SAN FRANCISCO — Moody’s Investors Service’s recent downgrade to junk of California redevelopment bonds has triggered complaints from state officials, but little evident stir in the market.
“We believe Moody’s action was wholly unjustified,” said Tom Dresslar, a spokesman for Treasurer Bill Lockyer. “The law makes it very clear that bondholders have the same priority that they did before the dissolution.”
Moody’s Thursday downgraded $11.6 billion of California tax-allocation bonds rated Baa3 or higher to Ba1.
The move followed Moody’s one-notch downgrade in January.
The agency also kept all of the debt on review for possible rating withdrawal.
Moody’s cited the uncertainty over the flow of cash from the former redevelopment agencies to bondholders amid the complicated process of unwinding RDAs following their dissolution earlier this year.
“We have been evaluating the sector for a while, we put out a piece in January, we had all of the ratings on review for downgrade,” said Eric Hoffmann, Moody’s lead analyst on California TABs. “The San Jose and Santa Clara dispute crystallized and made clear that some of the risks that we had highlighted as potential risks in the legislation were coming to pass.”
San Jose and Santa Clara County are battling over an interpretation of how the property tax revenues from San Jose’s former redevelopment agency are doled out.
San Jose says if the county’s claim stands, it will default Aug. 1 on some bonds backed by the tax-increment revenue.
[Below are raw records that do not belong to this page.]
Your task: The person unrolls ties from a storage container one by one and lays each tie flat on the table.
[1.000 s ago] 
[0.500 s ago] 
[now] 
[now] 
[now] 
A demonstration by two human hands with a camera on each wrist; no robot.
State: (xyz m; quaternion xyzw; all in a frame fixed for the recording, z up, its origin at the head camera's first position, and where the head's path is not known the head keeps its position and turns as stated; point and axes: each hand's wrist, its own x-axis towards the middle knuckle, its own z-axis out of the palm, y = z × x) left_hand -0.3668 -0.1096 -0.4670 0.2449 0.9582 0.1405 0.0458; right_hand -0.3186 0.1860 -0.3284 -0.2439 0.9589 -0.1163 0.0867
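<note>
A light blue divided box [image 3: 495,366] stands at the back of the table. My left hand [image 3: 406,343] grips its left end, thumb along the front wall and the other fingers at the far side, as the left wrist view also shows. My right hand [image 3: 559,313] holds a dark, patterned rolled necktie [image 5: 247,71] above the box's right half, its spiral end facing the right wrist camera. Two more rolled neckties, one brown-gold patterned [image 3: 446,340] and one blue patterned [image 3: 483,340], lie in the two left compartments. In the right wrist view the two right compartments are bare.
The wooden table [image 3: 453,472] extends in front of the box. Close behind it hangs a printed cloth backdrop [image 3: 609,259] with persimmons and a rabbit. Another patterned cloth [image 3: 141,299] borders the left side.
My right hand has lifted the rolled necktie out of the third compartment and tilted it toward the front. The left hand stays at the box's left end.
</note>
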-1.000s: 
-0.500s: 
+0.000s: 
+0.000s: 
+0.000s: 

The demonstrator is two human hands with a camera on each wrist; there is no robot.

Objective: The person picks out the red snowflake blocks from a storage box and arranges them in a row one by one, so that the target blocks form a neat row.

“The way the cash flows now is not clear — that is, whether it gives priority to bondholders” or not, according to Hoffmann.
One dealer said Tuesday that Moody’s move didn’t provide too much of a shock because the sector has faced several downgrades and warnings.
“It was little bit of a surprise, but there is quite a bit of history,” said Kelly Wine, executive vice president of R-H Investment Corp., a broker-dealer in Los Angeles. “I think there is still interest in those bonds. I think people are thinking perhaps there may be an opportunity to pick up select names.”
Late last year, the state Supreme Court upheld a law dissolving California’s 400 or so RDAs. Since then, there has been a scramble by the “successor agencies” — in most cases the municipalities that created the redevelopment agencies — to tally their debts, assets and revenues.
The review process involves oversight and review of RDA finances by a local oversight board, county auditor-controllers, the state controller’s office and the Department of Finance.
“We can’t see any factual basis for why [Moody’s] would take that action,” said H.D. Palmer, spokesman for the Department of Finance. “We at Finance haven’t disapproved any requirements to use tax increment to make a bond payment at all.”
National Public Finance Guarantee Corp., which insures many California TABs, is not so sanguine.
“While the legislative intent was not to disadvantage bondholders, some confusion regarding the application of revenues is testing the state’s commitment to make sure that bondholders are paid,” chief risk officer Adam Bergonzi said in a statement, adding that NPFG will stand behind its policies.
According to Hoffmann’s report, the current law is clear that legal security for the tax-allocation bonds is meant to be preserved.
If any TAB defaults occur, investors would likely recover “at or close to 100%,” the report said.
Local governments and analysts have warned about the messy transition of the redevelopment agencies’ debt.
So far, none of the bills introduced by state lawmakers to “clean up” the uncertainty has come to fruition.
A trailer bill attached to the budget that possibly addresses the concerns could be adopted this week. Hoffman said he would wait until the passage of the measure before saying whether it might address his concerns.
There are $23 billion of outstanding tax-allocation bonds in California, according to the National Federation of Municipal Analysts.